> _ASSIGNED TASK_
For this exercise, copy each line of the records that contains the word "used".

Dataset records

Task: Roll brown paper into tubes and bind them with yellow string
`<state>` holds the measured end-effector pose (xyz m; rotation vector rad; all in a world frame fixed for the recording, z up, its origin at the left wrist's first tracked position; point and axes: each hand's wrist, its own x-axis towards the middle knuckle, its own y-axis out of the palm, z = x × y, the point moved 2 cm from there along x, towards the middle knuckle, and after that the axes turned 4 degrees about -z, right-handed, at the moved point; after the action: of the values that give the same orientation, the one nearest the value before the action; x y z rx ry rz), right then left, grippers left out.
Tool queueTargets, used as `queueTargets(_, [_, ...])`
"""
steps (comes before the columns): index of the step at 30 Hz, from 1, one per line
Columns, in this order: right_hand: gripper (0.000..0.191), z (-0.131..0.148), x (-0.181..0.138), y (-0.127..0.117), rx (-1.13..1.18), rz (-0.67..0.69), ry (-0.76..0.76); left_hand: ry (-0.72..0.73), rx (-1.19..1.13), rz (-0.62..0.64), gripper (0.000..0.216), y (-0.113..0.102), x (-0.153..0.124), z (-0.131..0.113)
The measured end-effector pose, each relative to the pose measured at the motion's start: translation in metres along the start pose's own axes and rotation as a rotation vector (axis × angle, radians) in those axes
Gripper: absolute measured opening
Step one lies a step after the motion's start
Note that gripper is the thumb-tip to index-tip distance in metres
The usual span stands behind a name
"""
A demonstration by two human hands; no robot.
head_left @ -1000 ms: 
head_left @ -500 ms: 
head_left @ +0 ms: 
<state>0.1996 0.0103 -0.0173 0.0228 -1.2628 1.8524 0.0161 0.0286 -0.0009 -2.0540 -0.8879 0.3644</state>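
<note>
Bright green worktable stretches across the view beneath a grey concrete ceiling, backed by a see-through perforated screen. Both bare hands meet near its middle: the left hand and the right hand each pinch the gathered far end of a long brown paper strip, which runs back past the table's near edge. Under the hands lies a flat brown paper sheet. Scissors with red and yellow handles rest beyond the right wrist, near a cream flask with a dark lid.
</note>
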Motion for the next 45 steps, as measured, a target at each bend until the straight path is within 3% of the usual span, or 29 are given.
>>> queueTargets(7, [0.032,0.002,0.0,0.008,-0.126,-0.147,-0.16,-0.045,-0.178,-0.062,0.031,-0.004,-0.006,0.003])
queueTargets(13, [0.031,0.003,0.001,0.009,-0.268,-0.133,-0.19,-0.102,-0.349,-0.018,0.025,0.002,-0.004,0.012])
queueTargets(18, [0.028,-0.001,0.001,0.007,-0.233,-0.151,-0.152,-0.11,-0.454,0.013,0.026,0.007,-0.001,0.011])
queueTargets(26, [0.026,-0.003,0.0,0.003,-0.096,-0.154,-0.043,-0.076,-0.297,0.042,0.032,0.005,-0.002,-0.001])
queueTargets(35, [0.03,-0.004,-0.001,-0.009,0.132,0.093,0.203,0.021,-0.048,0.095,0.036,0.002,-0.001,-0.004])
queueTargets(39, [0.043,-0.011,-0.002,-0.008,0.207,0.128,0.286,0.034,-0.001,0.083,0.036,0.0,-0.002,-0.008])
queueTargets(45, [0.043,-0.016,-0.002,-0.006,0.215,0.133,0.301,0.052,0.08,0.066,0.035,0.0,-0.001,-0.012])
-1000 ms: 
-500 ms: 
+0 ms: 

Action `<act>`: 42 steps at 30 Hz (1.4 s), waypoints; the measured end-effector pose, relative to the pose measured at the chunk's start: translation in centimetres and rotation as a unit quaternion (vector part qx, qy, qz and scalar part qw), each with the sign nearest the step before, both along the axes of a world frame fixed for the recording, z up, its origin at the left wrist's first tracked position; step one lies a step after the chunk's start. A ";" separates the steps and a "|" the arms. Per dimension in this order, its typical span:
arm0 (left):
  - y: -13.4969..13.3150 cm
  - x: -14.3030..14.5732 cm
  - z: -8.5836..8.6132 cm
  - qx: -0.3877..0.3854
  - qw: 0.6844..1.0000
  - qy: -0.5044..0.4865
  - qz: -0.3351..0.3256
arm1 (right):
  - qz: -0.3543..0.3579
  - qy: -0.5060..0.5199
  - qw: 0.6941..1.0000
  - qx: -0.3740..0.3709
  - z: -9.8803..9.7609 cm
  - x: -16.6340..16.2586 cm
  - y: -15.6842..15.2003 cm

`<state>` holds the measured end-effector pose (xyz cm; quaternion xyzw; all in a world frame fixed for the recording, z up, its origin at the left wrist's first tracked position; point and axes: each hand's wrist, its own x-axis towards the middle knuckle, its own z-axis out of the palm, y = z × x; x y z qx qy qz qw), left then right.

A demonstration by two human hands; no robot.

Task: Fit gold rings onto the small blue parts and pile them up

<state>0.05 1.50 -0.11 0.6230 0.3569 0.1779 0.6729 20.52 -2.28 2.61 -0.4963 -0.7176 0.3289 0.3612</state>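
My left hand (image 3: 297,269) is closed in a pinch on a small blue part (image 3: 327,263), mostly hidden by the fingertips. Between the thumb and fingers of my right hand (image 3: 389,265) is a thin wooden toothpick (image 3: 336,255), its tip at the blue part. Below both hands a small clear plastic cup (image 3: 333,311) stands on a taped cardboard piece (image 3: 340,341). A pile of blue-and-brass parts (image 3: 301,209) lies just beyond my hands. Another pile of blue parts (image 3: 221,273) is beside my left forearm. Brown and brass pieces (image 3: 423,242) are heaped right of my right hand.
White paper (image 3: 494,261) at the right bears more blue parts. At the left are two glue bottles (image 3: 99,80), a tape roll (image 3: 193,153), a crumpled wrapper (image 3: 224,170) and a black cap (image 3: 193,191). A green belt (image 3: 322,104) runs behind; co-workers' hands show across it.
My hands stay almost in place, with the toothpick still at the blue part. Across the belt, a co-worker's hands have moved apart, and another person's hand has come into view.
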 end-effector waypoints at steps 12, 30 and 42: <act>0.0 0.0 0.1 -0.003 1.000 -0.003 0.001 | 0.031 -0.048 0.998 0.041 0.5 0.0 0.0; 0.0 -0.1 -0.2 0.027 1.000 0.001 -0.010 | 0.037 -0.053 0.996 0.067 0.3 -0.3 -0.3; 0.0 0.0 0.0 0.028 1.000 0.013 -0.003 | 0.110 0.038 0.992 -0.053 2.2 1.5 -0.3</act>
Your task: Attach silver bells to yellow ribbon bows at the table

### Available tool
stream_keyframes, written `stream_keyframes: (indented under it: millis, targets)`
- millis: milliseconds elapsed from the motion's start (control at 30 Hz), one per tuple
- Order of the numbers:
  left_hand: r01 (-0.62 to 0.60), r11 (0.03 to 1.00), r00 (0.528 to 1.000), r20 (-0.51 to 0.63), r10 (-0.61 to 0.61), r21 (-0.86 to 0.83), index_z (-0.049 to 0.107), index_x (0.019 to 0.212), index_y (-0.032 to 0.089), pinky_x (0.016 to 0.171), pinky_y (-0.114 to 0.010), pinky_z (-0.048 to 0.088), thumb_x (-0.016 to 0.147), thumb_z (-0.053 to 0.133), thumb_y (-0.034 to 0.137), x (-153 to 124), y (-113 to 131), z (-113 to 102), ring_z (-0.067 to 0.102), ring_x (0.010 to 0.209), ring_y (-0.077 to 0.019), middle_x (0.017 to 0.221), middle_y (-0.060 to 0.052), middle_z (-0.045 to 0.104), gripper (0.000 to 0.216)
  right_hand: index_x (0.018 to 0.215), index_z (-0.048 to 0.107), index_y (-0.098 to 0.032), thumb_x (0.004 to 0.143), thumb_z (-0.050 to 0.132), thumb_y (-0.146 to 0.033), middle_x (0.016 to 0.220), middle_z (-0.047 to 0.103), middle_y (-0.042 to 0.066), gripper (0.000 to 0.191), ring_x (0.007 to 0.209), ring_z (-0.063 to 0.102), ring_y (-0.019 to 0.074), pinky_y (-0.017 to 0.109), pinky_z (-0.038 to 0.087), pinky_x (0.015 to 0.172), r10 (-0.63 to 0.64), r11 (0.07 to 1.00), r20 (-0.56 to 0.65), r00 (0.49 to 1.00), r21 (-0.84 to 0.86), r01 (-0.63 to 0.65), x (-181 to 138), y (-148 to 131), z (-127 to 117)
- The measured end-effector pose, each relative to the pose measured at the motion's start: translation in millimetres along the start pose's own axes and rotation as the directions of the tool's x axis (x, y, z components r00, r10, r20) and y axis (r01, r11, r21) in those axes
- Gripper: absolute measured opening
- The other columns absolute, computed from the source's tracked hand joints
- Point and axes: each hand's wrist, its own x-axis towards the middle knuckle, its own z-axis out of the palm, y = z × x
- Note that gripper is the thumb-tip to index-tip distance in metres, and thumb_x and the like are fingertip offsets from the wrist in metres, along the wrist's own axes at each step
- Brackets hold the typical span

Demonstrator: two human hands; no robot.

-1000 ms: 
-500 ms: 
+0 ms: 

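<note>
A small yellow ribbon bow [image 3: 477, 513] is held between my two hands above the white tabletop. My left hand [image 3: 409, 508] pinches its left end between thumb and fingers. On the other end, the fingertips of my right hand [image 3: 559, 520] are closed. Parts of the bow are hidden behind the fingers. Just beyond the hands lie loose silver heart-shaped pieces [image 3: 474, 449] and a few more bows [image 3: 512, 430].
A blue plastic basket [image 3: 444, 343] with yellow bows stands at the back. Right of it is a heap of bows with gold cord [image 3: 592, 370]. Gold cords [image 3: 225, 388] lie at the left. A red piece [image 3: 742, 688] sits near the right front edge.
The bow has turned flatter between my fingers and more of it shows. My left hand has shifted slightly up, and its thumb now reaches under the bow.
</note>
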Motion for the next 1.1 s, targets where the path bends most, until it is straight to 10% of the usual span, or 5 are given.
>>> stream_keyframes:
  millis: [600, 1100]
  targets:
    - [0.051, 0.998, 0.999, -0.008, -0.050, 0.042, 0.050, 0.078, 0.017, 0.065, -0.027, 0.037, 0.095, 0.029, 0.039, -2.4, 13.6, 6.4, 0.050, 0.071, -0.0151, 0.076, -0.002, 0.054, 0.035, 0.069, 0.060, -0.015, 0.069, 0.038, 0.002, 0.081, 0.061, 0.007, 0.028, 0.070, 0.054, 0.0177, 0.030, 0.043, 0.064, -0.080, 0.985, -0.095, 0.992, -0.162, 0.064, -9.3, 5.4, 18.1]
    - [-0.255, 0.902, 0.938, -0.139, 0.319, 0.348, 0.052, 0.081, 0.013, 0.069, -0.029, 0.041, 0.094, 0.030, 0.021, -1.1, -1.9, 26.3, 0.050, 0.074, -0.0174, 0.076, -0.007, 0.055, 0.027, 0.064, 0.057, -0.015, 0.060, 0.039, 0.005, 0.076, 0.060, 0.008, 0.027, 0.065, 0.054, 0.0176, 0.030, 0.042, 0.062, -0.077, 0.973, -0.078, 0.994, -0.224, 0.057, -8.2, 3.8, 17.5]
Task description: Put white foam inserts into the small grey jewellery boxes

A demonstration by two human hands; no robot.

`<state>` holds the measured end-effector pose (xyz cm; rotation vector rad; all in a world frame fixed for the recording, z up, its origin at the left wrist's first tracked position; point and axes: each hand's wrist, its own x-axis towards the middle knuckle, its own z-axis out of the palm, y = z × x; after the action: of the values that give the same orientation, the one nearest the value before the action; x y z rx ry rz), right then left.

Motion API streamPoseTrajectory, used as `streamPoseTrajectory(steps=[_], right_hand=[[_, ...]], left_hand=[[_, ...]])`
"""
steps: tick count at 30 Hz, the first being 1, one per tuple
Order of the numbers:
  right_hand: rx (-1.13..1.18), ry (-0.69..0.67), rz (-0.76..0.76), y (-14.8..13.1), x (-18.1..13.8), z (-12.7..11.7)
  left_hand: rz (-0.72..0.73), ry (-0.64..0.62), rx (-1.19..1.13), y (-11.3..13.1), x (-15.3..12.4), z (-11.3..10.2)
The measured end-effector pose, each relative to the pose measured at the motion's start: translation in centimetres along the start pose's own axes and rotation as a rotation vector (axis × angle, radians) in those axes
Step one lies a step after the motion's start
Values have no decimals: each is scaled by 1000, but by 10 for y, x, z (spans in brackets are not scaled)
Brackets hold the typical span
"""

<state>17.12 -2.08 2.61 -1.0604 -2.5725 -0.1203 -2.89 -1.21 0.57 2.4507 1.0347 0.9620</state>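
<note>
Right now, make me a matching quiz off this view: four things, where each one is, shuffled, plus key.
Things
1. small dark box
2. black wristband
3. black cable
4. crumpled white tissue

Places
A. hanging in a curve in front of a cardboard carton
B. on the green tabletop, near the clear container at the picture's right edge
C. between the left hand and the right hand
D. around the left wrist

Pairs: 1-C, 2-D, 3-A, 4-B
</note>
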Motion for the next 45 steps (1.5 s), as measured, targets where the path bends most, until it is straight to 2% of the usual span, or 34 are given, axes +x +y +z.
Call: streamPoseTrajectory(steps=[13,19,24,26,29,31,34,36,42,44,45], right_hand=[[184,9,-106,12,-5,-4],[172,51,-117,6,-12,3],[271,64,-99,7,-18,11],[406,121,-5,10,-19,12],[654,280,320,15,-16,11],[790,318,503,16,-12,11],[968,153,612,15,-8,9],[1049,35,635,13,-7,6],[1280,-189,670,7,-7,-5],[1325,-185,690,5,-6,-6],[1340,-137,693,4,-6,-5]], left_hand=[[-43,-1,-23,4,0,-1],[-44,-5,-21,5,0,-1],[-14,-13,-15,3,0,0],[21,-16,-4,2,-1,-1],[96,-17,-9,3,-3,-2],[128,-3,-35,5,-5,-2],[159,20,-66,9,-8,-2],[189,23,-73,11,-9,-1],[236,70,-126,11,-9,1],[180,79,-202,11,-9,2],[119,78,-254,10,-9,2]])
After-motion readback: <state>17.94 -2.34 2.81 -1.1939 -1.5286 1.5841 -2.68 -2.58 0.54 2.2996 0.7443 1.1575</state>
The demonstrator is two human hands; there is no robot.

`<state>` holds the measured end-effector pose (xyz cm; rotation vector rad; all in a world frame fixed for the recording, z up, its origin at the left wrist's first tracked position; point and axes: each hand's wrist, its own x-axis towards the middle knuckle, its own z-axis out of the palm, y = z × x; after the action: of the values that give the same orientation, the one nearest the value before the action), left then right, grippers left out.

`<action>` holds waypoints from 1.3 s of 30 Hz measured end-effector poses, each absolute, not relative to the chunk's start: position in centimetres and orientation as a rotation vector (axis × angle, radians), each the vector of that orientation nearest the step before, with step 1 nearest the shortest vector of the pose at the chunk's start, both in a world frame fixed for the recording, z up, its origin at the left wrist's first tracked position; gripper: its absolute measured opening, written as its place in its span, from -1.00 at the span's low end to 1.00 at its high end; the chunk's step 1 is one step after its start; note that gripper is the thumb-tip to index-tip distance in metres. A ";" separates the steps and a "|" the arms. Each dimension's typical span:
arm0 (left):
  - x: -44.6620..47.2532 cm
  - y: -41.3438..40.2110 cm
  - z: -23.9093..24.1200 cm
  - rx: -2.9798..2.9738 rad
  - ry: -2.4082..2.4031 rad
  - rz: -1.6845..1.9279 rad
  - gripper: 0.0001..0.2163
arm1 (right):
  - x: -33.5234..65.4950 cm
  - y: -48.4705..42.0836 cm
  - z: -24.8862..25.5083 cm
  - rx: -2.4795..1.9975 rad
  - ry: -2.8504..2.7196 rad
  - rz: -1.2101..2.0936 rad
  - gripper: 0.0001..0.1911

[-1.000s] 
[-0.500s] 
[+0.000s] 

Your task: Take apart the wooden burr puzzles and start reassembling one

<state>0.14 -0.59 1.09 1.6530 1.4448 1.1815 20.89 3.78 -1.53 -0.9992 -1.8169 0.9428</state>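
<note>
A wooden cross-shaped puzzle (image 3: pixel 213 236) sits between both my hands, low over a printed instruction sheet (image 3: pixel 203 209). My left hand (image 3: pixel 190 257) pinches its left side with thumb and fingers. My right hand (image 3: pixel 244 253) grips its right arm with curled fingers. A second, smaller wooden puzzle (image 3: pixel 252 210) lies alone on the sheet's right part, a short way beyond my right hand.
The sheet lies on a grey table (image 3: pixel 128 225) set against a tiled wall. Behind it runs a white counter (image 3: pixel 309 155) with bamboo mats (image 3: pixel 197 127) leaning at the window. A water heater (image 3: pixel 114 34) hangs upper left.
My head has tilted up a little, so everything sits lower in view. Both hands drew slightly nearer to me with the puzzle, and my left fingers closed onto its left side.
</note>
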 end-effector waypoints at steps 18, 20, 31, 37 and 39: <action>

> _SOLUTION TO THIS EXERCISE_
Tool queueTargets, used as `queueTargets(_, [_, ...])`
Motion API streamPoseTrajectory, used as `streamPoseTrajectory(steps=[_], right_hand=[[_, ...]], left_hand=[[_, ...]])`

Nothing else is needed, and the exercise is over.